**WHAT IS EXPECTED:** Below are entries; repeat exactly, and nothing else, the lines from the one holding "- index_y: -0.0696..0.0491" through the one holding "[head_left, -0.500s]", inclusive. Leave the pictures out.

**DATA TO PROCESS:**
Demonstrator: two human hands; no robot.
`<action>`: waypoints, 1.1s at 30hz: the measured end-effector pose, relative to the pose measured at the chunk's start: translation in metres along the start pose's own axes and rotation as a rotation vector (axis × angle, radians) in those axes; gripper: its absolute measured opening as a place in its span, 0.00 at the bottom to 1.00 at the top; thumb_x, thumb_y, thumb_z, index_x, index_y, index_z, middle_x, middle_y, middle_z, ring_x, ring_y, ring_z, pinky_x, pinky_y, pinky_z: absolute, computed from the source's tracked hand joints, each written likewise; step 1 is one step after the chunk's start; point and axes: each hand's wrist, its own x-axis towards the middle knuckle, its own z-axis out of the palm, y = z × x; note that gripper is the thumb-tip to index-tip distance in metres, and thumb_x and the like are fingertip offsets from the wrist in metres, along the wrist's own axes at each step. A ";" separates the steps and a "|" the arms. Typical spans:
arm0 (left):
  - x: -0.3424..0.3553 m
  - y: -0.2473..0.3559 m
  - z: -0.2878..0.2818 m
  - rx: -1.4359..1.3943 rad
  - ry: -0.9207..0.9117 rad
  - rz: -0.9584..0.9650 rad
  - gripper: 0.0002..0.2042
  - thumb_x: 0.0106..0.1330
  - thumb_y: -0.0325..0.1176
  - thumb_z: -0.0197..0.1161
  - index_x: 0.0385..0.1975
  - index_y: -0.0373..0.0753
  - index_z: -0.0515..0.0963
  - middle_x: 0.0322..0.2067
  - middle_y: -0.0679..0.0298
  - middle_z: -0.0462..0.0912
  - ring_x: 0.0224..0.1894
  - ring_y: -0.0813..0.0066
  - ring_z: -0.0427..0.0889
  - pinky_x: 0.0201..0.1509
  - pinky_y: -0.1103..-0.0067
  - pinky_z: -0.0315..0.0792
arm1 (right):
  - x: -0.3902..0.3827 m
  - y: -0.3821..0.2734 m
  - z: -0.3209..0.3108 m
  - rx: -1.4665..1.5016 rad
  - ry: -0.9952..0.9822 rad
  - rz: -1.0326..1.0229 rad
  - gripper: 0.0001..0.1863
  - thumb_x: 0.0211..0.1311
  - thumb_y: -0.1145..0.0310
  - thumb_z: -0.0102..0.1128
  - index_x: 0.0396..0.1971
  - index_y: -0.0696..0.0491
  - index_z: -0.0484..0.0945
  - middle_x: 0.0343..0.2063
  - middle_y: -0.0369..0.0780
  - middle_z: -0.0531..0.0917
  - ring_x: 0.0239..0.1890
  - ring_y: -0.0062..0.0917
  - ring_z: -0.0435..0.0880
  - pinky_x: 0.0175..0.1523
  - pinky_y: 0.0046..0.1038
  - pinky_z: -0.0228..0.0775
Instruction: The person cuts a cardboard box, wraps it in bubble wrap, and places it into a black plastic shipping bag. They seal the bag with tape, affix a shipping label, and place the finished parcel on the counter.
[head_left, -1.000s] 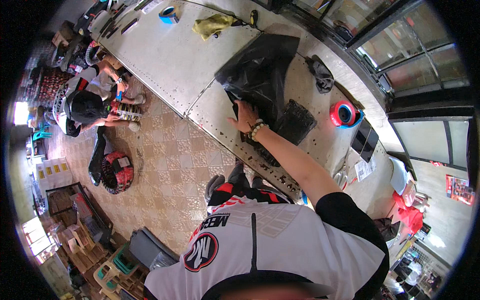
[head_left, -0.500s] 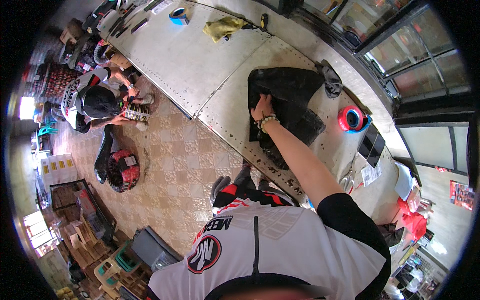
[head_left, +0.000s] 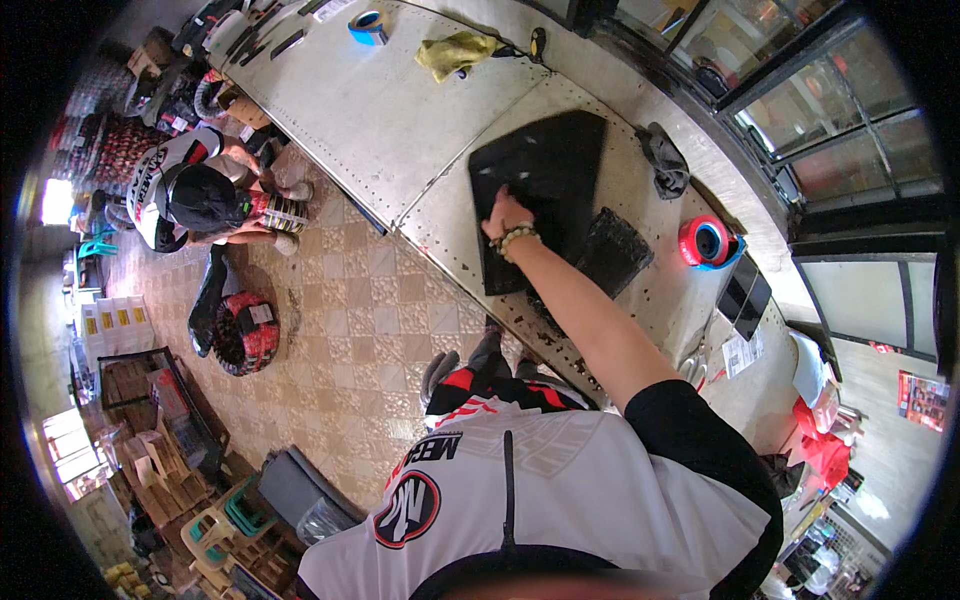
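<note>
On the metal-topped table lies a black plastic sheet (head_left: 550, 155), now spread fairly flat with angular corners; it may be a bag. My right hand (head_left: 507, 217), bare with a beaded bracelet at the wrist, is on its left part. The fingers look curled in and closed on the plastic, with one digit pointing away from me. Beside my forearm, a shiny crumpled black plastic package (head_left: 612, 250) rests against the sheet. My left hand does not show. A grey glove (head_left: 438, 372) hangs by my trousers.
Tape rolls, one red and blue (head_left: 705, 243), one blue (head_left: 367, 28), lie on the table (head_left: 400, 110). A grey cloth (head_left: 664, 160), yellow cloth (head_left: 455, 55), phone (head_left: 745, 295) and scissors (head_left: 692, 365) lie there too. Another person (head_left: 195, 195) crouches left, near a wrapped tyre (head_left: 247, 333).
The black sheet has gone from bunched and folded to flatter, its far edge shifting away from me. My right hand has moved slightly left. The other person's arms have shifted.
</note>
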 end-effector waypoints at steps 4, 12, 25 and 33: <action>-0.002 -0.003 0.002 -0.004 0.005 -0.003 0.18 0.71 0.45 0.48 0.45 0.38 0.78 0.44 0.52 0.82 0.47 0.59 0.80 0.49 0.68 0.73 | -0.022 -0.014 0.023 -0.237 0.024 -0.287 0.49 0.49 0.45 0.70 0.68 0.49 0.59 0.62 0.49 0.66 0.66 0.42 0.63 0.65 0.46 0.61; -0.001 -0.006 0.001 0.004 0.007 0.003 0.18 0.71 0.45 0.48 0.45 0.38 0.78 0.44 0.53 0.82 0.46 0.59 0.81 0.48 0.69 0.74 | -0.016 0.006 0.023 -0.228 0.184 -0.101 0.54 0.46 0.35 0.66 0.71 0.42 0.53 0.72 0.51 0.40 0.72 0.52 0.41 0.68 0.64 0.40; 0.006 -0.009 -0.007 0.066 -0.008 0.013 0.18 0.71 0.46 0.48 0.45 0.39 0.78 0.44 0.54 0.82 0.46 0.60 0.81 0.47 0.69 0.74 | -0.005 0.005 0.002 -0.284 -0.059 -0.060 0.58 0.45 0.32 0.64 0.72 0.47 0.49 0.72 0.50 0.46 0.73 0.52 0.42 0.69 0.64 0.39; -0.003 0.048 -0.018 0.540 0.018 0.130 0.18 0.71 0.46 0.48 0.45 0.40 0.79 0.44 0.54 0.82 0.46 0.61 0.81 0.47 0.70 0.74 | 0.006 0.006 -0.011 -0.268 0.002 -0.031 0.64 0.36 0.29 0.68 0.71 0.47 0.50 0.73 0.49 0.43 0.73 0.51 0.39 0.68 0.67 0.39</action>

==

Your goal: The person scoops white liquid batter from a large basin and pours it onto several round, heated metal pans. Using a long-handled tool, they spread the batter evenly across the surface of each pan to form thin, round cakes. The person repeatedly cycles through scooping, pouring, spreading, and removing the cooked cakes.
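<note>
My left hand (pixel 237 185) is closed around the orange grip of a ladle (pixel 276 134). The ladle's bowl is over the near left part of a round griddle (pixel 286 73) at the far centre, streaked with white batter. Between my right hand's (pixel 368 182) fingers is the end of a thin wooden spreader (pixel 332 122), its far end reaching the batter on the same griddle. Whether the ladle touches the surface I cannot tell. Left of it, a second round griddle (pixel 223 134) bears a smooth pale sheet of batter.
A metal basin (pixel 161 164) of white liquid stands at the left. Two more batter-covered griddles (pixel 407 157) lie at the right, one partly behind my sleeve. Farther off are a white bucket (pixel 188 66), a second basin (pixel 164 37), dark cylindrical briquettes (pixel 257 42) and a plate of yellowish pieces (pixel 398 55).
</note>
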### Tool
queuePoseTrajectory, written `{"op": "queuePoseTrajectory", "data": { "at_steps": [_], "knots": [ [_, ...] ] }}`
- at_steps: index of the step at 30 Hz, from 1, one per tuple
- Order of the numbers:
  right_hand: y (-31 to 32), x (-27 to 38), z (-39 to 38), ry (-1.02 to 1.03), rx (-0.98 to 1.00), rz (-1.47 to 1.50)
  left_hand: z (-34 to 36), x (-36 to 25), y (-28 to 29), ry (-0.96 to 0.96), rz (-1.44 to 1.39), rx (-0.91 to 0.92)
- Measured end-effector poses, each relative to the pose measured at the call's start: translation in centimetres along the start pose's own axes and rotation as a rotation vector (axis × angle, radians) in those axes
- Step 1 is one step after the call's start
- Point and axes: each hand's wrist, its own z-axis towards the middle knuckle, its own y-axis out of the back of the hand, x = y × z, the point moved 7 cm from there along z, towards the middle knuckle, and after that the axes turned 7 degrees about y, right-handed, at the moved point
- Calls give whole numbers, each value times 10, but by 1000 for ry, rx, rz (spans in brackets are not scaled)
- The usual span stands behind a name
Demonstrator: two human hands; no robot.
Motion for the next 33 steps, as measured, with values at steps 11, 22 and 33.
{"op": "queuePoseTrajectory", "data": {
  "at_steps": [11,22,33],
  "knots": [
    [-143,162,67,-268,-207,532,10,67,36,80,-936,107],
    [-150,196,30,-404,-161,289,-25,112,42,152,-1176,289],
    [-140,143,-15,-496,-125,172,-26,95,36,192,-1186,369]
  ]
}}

**THE ANSWER:**
  - index_y: -0.0696..0.0491
  - index_z: -0.0484..0.0945
  - middle_x: 0.0343..0.2063
  - middle_y: -0.0369..0.0780
  - middle_z: -0.0531..0.0917
  - ring_x: 0.0239..0.1890
  - ring_y: -0.0062..0.0917
  - ring_z: -0.0435..0.0880
  - pinky_x: 0.0175..0.1523
  - pinky_y: 0.0046..0.1038
  - pinky_z: -0.0228..0.0775
Instruction: The person cuts a cardboard box, wraps it in bubble wrap, and places it into a black plastic shipping bag. They seal the bag with tape, affix a shipping label, and place the finished parcel on the counter.
[head_left, -1.000s] 
[head_left, -0.500s] 

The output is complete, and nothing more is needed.